#### Assignment:
Take the records below from their first line to the line with "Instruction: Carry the", and restate those lines word for word.

====================

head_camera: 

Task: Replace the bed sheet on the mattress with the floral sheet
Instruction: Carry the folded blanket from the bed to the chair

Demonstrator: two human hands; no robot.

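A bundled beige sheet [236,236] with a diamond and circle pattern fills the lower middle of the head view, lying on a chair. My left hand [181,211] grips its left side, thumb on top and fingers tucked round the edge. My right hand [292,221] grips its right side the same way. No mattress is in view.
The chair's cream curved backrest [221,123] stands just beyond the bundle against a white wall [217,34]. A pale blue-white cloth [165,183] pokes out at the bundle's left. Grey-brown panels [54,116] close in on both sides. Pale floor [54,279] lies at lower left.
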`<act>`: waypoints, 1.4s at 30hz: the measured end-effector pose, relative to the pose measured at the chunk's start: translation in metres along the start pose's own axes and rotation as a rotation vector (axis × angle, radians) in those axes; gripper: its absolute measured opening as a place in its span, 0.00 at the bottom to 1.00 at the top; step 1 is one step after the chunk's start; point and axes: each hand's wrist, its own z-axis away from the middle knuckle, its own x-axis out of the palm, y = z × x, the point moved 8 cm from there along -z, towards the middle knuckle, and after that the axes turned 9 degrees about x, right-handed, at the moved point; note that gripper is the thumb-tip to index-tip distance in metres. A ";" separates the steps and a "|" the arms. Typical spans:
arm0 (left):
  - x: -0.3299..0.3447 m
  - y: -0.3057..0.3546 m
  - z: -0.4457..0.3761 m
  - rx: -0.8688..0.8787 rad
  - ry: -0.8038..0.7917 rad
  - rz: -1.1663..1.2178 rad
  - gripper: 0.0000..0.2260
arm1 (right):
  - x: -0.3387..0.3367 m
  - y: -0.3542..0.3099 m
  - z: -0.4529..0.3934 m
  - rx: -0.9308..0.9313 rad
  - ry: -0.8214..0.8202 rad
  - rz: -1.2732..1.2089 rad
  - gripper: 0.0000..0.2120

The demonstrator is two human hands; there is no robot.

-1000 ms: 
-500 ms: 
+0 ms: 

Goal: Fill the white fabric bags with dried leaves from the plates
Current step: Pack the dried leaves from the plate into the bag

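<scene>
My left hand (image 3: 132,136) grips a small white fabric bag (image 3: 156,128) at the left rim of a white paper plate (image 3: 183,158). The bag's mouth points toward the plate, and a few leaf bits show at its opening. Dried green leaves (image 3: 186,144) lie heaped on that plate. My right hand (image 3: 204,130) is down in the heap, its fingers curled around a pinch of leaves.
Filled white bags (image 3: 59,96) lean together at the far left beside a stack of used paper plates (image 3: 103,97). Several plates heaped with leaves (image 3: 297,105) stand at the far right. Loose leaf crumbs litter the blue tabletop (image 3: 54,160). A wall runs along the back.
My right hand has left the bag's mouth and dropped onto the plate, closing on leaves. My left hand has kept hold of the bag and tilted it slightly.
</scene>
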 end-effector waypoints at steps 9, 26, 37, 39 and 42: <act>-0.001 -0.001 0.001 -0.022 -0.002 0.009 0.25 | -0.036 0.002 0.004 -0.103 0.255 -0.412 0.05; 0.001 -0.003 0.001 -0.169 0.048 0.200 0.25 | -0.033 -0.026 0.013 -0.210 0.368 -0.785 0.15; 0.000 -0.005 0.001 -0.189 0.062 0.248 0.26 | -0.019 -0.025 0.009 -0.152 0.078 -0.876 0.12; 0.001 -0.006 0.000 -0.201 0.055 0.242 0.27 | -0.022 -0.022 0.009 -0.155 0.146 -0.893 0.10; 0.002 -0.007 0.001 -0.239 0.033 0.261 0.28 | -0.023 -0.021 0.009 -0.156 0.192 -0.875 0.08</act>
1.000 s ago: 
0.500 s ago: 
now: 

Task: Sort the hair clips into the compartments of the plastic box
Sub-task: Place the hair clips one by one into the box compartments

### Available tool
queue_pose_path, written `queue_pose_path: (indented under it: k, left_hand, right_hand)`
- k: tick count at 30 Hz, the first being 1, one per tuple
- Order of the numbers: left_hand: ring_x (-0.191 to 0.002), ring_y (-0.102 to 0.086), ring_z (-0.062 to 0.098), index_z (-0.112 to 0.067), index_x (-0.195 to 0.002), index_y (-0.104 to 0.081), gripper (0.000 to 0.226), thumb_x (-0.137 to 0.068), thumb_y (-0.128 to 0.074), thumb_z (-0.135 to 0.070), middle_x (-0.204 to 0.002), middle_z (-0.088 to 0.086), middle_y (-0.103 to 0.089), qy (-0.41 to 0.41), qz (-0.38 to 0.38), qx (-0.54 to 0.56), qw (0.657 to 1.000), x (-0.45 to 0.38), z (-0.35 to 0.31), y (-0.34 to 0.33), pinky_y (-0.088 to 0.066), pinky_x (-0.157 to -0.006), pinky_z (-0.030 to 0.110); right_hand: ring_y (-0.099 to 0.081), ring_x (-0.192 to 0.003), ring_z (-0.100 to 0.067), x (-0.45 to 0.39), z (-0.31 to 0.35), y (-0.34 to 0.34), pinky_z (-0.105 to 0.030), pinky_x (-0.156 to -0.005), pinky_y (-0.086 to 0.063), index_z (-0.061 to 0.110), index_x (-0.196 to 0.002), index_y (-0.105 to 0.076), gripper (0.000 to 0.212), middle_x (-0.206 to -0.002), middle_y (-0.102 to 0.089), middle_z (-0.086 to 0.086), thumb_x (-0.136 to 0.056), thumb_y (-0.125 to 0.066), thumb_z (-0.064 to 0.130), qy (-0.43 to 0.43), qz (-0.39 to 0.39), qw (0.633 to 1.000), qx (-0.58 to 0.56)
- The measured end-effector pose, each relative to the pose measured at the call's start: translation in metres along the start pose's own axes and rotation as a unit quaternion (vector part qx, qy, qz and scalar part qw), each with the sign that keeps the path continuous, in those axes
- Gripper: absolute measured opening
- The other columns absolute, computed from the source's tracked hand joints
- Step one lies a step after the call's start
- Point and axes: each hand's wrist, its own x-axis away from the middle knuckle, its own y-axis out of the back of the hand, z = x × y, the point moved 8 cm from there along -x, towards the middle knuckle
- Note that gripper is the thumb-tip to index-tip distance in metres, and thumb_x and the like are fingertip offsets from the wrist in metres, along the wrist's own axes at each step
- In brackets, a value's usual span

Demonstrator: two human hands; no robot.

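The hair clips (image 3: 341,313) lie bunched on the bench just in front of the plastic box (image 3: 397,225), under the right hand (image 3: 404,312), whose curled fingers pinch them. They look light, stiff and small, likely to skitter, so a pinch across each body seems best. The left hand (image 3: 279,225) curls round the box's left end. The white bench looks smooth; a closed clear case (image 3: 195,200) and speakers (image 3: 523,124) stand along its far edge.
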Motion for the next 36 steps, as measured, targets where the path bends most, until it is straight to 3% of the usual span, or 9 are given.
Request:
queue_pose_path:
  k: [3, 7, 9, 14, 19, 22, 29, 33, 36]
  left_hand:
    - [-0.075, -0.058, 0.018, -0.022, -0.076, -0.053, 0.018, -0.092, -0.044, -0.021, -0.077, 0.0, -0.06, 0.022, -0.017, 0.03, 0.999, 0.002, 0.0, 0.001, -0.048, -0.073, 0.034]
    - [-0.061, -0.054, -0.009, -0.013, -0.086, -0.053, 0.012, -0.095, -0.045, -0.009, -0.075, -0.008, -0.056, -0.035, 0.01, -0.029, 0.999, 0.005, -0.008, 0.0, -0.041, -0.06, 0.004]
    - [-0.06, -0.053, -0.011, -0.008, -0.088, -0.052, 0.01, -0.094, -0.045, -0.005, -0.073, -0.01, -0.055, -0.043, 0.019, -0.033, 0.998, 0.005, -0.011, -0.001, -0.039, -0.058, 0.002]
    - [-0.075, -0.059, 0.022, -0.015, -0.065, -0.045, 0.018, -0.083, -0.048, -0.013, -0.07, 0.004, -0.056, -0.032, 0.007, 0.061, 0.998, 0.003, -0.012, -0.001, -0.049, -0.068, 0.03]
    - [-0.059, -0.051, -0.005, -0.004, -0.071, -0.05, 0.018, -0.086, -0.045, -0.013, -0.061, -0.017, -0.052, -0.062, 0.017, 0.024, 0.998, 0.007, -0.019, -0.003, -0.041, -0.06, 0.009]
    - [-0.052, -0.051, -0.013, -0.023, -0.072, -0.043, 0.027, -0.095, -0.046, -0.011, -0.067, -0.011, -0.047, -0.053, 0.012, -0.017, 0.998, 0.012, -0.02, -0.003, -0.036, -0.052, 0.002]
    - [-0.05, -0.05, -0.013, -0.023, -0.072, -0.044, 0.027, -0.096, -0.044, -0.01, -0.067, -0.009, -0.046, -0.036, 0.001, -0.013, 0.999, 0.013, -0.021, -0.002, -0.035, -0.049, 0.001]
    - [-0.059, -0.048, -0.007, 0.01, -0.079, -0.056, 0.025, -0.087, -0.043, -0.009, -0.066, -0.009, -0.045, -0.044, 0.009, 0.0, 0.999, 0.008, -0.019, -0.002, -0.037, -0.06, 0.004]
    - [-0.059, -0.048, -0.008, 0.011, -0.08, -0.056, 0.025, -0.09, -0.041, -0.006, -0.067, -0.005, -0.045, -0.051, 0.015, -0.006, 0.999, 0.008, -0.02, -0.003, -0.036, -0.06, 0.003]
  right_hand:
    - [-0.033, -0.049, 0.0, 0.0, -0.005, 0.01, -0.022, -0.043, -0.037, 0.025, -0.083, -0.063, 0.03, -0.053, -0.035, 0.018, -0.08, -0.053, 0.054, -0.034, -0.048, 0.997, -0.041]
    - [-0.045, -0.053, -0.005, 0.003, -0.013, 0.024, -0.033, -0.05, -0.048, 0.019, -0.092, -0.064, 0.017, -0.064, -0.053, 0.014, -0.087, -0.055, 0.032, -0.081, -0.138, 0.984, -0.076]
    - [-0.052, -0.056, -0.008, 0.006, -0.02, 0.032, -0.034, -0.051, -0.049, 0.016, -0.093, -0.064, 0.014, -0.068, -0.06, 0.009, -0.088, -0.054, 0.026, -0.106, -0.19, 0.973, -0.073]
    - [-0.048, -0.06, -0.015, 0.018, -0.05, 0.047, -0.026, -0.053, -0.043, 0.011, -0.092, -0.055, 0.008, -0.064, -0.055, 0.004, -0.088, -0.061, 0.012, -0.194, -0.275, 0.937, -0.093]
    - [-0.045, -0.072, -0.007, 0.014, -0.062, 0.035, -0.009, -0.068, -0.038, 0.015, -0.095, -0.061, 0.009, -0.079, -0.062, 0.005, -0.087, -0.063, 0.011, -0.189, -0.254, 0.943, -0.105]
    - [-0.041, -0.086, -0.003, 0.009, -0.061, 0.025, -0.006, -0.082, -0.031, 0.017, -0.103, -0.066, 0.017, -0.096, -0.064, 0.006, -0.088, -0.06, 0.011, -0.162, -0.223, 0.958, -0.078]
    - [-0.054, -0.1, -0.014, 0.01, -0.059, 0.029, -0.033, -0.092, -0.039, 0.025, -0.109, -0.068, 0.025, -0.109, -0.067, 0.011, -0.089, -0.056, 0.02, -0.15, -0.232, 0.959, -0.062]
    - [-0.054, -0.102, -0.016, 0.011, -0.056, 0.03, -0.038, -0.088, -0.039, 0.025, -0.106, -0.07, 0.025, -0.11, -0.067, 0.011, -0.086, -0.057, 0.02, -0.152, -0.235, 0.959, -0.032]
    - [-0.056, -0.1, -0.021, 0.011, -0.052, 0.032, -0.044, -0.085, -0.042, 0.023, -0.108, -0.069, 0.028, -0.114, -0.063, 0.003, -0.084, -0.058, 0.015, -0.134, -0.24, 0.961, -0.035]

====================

#### Result:
head_camera: 

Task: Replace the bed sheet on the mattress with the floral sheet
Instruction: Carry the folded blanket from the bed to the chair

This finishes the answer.